Your instructions
Wherever the string "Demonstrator" occurs in a line of these records, report that line.
[Start of section]
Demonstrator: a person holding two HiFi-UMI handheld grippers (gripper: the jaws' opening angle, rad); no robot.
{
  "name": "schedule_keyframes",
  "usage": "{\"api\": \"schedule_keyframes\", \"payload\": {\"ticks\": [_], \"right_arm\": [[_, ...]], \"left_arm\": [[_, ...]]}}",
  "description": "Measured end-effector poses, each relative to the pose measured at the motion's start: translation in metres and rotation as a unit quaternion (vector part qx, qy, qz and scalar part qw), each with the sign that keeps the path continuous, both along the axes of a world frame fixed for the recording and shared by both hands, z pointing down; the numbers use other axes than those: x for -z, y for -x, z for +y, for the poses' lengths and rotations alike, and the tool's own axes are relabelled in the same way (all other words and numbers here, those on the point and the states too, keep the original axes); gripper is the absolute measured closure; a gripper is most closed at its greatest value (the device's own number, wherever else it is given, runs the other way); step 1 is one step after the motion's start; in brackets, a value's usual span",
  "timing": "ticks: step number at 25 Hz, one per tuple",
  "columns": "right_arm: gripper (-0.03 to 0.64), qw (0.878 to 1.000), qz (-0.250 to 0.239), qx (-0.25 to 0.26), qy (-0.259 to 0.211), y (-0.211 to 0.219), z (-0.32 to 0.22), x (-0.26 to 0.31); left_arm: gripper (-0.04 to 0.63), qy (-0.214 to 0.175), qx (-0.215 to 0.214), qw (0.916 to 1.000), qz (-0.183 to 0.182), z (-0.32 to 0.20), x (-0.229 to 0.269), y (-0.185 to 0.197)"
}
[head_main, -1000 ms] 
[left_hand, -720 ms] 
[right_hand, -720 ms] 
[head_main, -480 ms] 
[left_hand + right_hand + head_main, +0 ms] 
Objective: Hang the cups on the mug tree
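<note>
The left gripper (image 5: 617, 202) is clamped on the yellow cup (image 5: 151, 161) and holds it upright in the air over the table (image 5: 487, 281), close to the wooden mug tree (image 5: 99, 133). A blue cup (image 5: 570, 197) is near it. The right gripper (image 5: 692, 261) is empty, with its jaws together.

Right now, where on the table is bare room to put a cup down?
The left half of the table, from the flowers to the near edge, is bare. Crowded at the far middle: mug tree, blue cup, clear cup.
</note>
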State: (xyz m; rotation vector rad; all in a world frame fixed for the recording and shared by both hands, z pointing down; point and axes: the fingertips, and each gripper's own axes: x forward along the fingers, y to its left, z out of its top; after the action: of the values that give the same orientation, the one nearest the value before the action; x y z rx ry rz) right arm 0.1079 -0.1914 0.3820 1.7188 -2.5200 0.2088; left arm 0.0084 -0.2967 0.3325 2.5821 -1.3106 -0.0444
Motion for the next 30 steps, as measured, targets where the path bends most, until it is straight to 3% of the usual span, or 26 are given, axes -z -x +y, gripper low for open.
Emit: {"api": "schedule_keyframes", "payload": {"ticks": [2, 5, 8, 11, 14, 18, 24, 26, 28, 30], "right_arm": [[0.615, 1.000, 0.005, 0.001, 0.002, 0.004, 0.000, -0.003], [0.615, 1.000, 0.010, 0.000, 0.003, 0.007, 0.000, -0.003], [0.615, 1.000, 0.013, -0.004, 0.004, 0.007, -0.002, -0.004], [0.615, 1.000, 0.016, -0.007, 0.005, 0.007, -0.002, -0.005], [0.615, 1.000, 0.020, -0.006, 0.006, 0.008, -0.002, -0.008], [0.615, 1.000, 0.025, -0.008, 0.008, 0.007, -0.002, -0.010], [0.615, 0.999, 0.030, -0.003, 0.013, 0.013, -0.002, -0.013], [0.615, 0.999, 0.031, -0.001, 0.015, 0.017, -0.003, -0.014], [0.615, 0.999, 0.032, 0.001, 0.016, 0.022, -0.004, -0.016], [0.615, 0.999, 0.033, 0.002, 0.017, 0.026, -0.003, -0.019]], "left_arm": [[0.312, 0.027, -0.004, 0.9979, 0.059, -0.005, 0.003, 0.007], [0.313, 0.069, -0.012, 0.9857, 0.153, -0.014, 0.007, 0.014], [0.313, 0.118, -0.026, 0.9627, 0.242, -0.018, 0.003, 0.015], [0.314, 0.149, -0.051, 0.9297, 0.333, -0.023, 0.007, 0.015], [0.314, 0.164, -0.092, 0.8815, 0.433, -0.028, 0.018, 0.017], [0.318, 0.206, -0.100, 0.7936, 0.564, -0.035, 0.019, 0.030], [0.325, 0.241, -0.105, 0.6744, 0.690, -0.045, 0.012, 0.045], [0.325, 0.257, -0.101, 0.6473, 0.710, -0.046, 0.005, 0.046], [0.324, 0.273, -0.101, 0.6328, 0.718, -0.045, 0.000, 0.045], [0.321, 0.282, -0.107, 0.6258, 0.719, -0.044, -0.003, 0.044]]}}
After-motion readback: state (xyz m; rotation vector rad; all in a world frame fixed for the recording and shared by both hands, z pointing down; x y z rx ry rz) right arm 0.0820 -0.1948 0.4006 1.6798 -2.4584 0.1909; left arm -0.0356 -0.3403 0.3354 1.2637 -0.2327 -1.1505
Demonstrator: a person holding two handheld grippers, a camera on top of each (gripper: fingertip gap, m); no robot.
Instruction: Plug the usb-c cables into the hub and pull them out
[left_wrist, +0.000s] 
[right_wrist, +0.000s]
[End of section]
Reply
Demonstrator: a person holding two HiFi-UMI handheld grippers (gripper: the jaws' opening angle, rad); no robot.
Demonstrator: a person holding two handheld grippers, a camera on top of each (gripper: fingertip gap, m); no robot.

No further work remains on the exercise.